Drépanocytose au Niger : comment prévenir cette maladie et protéger les enfants
comprendre la drépanocytose au Niger et ses enjeux majeurs
Et si une simple analyse sanguine avant le mariage pouvait sauver des vies ? La drépanocytose, maladie génétique douloureuse et souvent ignorée, touche des milliers d’enfants au Niger chaque année. Pourtant, des solutions existent pour prévenir cette affection et améliorer la qualité de vie des patients.
une maladie évitable : mécanismes et enjeux au Niger
La drépanocytose survient lorsque l’enfant hérite d’un gène défectueux de chacun de ses parents, une forme appelée homozygote SS. Au Niger, la forte prévalence des porteurs sains, souvent inconscients de leur statut, explique la persistance des cas. Le dépistage prénuptial et le conseil génétique sont donc essentiels pour éviter la transmission de cette maladie.
Le Centre National de Référence de la Drépanocytose (CNRD) à Niamey joue un rôle central dans la sensibilisation et la prévention. Comme l’explique le médecin-colonel Mariam Boureima Djibo, directrice du centre : « Dès mon arrivée, une histoire m’a marquée : celle d’un parent contraint d’abandonner son enfant atteint faute de moyens pour acheter les médicaments. Cette situation illustre l’urgence d’agir. »
Face à l’absence de données nationales exhaustives, mais aux signaux alarmants observés dans plusieurs régions, le CNRD intensifie ses efforts pour inverser la tendance. L’objectif ? Donner à chaque enfant une chance de vivre mieux, plus longtemps, avec moins de souffrance.
dépistage précoce et prise en charge : des avancées concrètes
Parmi les initiatives phares, un programme pilote de dépistage néonatal a été lancé à la Maternité Issaka Gazobi. Il permet d’identifier précocement les nouveau-nés atteints, offrant ainsi une prise en charge rapide et adaptée. Dr Marie Ousseini, pédiatre impliquée dans le projet, souligne : « Détecter la drépanocytose dès les premiers jours de vie change tout. »
Ce dépistage s’inscrit dans une stratégie globale incluant :
- la sensibilisation communautaire ;
- la formation du personnel médical ;
- l’accompagnement psychosocial des familles ;
- le suivi médical ;
- la subvention des médicaments ;
- l’éducation thérapeutique ;
- le soutien psychologique ;
- la collaboration avec les associations de patients.

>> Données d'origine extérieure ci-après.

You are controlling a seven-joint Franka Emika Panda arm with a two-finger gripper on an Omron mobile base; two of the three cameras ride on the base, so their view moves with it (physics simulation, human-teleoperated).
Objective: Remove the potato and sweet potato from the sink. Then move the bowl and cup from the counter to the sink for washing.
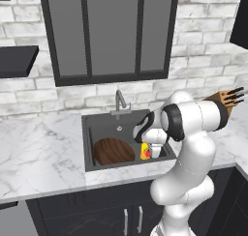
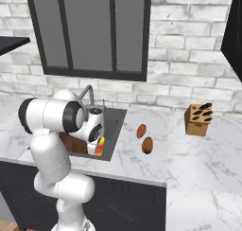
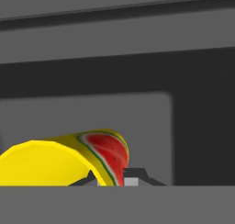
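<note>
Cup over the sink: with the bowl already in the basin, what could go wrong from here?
1. The gripper is shut on the cup by its rim alone; a thin pinch like that could slip or let the cup swing.
2. The cup hangs near the sink's right wall, beside the bowl; on release it may tip over or knock the wall.
3. The potato and sweet potato sit on the counter near the basin, where a wide arm swing might nudge them.

Wooden knife block (image 2: 198, 119) with dark handles stood on the marble at 3 o'clock, dark-framed window (image 1: 109, 34) at 12 o'clock on a white brick wall (image 2: 189, 55), dark shelf (image 1: 17, 61) at 9 o'clock, dark cabinets (image 1: 97, 211) at 6 o'clock.
</note>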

Sous la direction de la Dre Mariam, le CNRD a déjà enregistré des avancées notables : création d’une salle de soins intensifs, recrutement de spécialistes (psychologue, épidémiologiste, réanimatrice), acquisition d’équipements de pointe, et dépistage gratuit de plus de 2 000 jeunes en 2024.
défis et perspectives d’avenir
Malgré ces progrès, des défis persistent. Le CNRD prévoit d’étendre le dépistage prénuptial à toutes les régions, d’améliorer le système d’information sanitaire, et de renforcer l’accompagnement psychosocial. D’autres projets incluent :
- l’intégration de la drépanocytose dans les politiques nationales ;
- la construction d’un nouveau centre à Niamey ;
- l’organisation tournante de la Journée mondiale de lutte contre la drépanocytose.
L’Organisation mondiale de la Santé (OMS) est un partenaire clé du CNRD. Lors de la Journée mondiale de la drépanocytose en 2024, elle a remis un important lot de médicaments et de consommables médicaux au centre, renforçant ainsi la prise en charge des patients. Mme Asmaou Salifou, mère de huit enfants dont trois drépanocytaires, a exprimé sa profonde gratitude pour cette aide vitale.
Le Représentant intérimaire de l’OMS au Niger, Dr Casimir Manengu, a salué l’existence du centre et suggéré sa décentralisation : « Ce centre mérite d’être accessible à tous les Nigériens, où qu’ils se trouvent. » L’OMS s’engage également à appuyer la mobilisation de partenaires techniques et financiers, et à soutenir la réalisation d’études scientifiques pour une meilleure prise de décision.
agir ensemble : des solutions pour un avenir meilleur
La drépanocytose n’est pas une fatalité. Pour la vaincre, plusieurs leviers sont essentiels :
- le dépistage préventif des jeunes avant le mariage ;
- l’information des enfants par leurs parents ;
- la sensibilisation des communautés par les leaders locaux ;
- l’engagement des décideurs en faveur de politiques de santé inclusives et durables.
La lutte contre la drépanocytose au Niger repose sur l’engagement de tous : familles, communautés, professionnels de santé et autorités. Ensemble, il est possible de briser le silence et de sauver des vies.